The following tutorials assume you have already installed Garleek, Gaussian and Tinker. If that’s not the case, please refer to Installation.

A simple CH4 molecule

Organic species are easy to model, but with ONIOM there’s always the added difficulty of setting up layers, link atoms and so on. This simple example will help describe the general workflow for setting up a two-layer QM:MM ONIOM job in GaussView.

Tip

The tests/data/ directory in the Garleek source contains several toy examples that are easy and fast to compute. Use them for your own tests and training!

01 - Build the input file

In GaussView or any similar software build a CH4 molecule and create and B3LYP/UFF ONIOM input file named tutorial1.in. You should obtain something like this:

%nprocshared=8
%mem=8000MB
%chk=tutorial1
#p opt oniom(B3LYP/6-31G*:UFF) geom=connectivity

ONIOM(QM:MM) OPT FREQ with Garleek

0 1 0 1 0 1
 C-C_3            0    0.44534414   -2.95546554    0.00000000 H
 H-H_             0    0.80199857   -3.96427554    0.00000000 H
 H-H_             0    0.80201698   -2.45106735    0.87365150 L H-H_ 1
 H-H_             0    0.80201698   -2.45106735   -0.87365150 H
 H-H_             0   -0.62465586   -2.95545236    0.00000000 H

1 2 1.0 3 1.0 4 1.0 5 1.0
2
3
4
5

Note

In ONIOM calculations, the geometry is specified slightly differently. First, there are more than one charge multiplicity. These correspond to the QM, MM real and MM model layers. Additionally, each atom line has more information:

  • The first field is usually the element symbol or its atomic number. In ONIOM, the element is extended with a second subfield for the atom type. In the first atom of the example above (C-C_3), C is the symbol for carbon, and C_3 its UFF atom type (sp3 carbon). If the force field specified is not UFF, the atom type subfield can (and most probably will) be different.
  • A new column before the cartesian coordinates is present. Its value (0 or -1) determines if the atom is frozen or not.
  • After the cartesian coordinates, at least one additional column is present, listing the ONIOM layer: H (high), M (middle), or L (low).
  • The layer column can be followed by the link atom specifiers, when there’s a covalent bond between atoms sitting in different layers. It must contain the link atom specifier (element + atom type) and the serial index of the bonded atom. In the only example above, the link atom is a simple hydrogen atom that will replace the originally bonded carbon atom.

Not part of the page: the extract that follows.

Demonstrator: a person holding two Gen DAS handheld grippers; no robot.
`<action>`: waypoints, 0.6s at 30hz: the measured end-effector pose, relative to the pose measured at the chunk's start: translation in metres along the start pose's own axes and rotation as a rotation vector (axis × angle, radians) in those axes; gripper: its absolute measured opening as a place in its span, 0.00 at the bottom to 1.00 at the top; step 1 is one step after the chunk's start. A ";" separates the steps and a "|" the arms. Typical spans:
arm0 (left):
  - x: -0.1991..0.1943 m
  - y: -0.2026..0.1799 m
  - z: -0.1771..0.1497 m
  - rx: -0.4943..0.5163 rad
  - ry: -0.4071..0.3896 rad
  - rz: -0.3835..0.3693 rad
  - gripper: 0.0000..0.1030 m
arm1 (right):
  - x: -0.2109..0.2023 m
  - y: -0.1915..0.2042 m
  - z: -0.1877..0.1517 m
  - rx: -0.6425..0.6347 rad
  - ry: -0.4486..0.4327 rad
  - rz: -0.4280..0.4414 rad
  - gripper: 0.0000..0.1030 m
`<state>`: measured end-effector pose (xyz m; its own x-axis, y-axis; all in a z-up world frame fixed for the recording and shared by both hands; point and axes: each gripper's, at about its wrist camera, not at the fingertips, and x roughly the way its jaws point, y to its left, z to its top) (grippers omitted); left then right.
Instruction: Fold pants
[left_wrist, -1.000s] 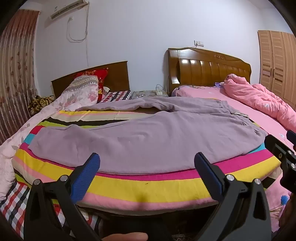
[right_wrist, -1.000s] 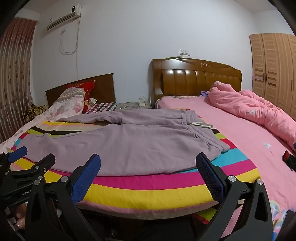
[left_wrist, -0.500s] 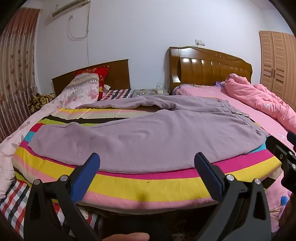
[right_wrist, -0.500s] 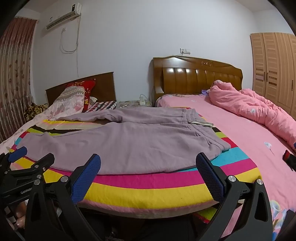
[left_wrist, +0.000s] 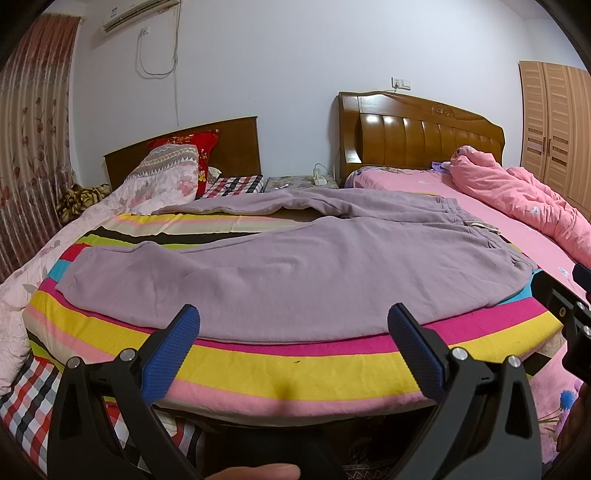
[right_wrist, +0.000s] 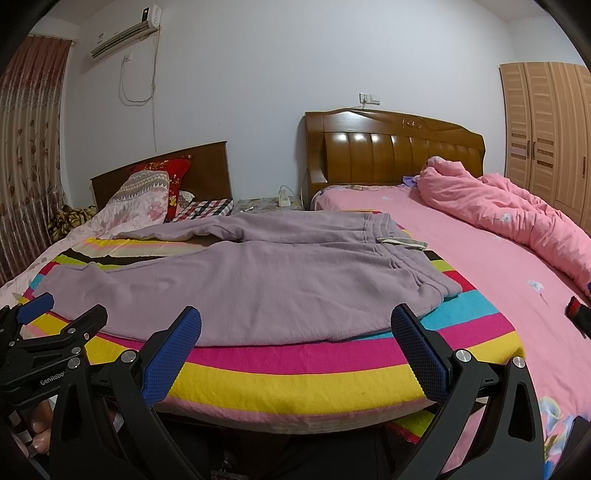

The connectivity matrix is always needed because the MM program usually requires it. It lists every atom by serial number, and, if it is bonded to any atom(s), the serial number of those atoms, each followed by its corresponding bond order. In the example above, the atom 1 (carbon) is bonded to they hydrogens (atoms 2, 3, 4 and 5) with single bonds (bond order = 1.0).

This file will run just fine in Gaussian, but it will use the simple UFF force field. If you want to use a more accurate one (other than Amber and Dreiding), Garleek is needed. Let’s try to use the MMFF force field for this molecule.

02 - Patch the input file with Garleek

The file as created by GaussView needs some modifications to work with Garleek. Don’t worry, garleek-prepare will do everything for you! For this system to work with MM3, you would use the following command:

garleek-prepare --qm gaussian_09d --mm tinker --ff MMFF --types uff_to_mm3 tutorial1.in
  • --qm lists the QM engine in use. By default it’s gaussian_16, so you don’t have to specify it if that’s the version you are using. In this case, we are using Gaussian 09D, so that’s why we included it.

  • --mm lists the MM engine in use. Only Tinker is supported now, so you can omit it in this example.

  • --ff specifies the force field to be used by Tinker. The file will be found following 3 strategies:

    1. If the value is the path to a file, use it. This way you can use mycustomforce field.prm or mycustomparameters.key. Both Tinker PRM and KEY files are supported.
    2. If no file is found with that path, try to find it under garleek/data/prm. This allows you to use mm3.prm even if it’s not present in the working directory.
    3. Try again by adding the .prm extension. This allows you to use simply mm3.
  • --types must be a file listing the correspondences between the atom types originally specified in the Gaussian input file, and those expected by Tinker. Since GaussView (or your favorite software) generated the types for UFF and we want to use MM3, the dictionary specified is uff_to_mmff, which is included in Garleek and available in garleek/data/atom_types. This option admits two types of values:

    1. A valid path to a file
    2. A filename under garleek/data/atom_types.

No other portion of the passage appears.